After debuting last month, the video has racked up millions of views on YouTube, Instagram and Facebook, quickly catching the attention of celebrities and politicians.

"Everybody Tag @cthagod and @theshaderoom ... help me inform my people on the information nobody taught us ! We stand in long-a*s lines for sandwiches and shoes but not voting!" he wrote on Instagram.

The video has now been shared by rapper Bun B and Chelsea Clinton, both amazed by YelloPain's ability to succinctly explain the government in his informative bars. 

In an interview with Dayton.com, YelloPain said his cousin Desiree Tims, who is running for office, explained the government to him and opened his eyes to how everything worked. Tims is running for the Democratic nomination for Ohio's state representative, a position currently held by Rep. Mike Turner. 

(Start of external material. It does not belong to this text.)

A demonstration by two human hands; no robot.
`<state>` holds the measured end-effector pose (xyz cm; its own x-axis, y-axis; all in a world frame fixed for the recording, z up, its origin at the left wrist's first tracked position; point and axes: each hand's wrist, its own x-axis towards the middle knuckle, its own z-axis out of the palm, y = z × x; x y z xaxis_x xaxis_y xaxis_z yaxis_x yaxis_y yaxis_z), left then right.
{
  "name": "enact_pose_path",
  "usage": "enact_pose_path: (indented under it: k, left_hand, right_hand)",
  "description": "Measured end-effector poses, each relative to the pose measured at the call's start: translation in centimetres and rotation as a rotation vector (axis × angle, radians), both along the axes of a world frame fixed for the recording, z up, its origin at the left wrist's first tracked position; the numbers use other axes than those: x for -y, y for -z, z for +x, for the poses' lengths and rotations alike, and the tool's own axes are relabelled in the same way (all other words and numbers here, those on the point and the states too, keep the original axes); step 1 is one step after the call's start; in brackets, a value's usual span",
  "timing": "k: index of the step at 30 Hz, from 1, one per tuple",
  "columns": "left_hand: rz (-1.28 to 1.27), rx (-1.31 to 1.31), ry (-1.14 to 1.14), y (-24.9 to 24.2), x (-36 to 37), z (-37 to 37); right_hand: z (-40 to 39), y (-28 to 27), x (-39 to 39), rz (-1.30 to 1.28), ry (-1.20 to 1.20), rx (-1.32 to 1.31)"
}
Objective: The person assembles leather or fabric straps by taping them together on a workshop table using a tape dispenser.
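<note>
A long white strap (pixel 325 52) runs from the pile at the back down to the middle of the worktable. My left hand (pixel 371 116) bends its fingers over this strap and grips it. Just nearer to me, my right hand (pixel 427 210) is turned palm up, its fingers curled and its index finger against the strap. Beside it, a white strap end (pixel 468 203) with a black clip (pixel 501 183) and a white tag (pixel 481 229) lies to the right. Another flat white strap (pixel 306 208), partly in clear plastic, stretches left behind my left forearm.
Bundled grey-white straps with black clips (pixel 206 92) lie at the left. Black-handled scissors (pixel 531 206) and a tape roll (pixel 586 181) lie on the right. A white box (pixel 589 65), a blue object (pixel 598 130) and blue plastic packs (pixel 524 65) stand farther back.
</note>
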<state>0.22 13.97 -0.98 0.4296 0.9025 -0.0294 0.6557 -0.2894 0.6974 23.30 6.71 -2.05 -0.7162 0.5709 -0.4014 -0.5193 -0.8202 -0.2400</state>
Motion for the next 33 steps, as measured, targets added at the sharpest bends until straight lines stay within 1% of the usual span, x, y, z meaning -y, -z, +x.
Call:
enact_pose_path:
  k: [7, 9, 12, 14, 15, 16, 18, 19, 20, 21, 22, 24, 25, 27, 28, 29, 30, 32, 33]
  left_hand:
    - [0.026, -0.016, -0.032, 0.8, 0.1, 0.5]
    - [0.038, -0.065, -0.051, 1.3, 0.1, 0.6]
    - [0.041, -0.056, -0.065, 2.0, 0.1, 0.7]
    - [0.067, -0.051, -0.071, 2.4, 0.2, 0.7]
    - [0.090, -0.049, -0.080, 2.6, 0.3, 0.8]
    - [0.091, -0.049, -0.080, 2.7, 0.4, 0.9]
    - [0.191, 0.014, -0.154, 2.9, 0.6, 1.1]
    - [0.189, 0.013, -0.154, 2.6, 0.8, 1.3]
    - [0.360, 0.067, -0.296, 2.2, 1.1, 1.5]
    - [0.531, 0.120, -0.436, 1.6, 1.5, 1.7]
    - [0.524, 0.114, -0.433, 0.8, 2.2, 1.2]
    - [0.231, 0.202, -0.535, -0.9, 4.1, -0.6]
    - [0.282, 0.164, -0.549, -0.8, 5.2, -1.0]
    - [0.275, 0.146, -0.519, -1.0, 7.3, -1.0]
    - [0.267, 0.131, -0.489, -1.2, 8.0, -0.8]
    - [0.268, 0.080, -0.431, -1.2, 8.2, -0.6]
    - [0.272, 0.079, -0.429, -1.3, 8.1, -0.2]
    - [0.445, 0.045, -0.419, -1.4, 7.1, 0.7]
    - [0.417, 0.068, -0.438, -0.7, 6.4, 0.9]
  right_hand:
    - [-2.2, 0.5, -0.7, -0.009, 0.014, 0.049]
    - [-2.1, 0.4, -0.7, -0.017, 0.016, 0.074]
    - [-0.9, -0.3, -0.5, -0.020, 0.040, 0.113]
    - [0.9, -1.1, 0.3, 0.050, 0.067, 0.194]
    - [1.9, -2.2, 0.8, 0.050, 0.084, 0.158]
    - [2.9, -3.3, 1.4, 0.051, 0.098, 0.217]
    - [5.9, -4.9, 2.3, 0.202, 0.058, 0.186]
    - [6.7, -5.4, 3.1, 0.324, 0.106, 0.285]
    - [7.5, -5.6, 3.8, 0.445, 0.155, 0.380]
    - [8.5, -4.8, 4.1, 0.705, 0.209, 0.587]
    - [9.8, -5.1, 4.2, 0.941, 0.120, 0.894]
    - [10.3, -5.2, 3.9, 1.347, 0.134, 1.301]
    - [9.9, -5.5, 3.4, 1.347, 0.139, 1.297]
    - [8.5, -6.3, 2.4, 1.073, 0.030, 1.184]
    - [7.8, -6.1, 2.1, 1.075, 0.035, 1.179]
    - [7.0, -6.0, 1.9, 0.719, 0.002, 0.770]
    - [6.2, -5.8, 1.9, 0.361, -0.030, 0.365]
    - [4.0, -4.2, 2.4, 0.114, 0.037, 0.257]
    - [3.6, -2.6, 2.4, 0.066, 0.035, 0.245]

“They push the agenda that the system is fixed and it is supposed to work against us. Metaphorically, Desiree took me to school. She taught me what I should have learned in school, what they didn’t teach me,” he said. “I wanted to get people in my same position to vote.”

“People who are in politics don’t know how to speak the language of people who don’t understand. The reason this video is so powerful is because I speak both languages,” he added.

The Ohio musician has been making music since he was just 7 years old and said his rap name explains both the happiness and sadness of his life.

“I think music is therapy for me and other people, and it is the best teacher as far as life,” he told the news outlet.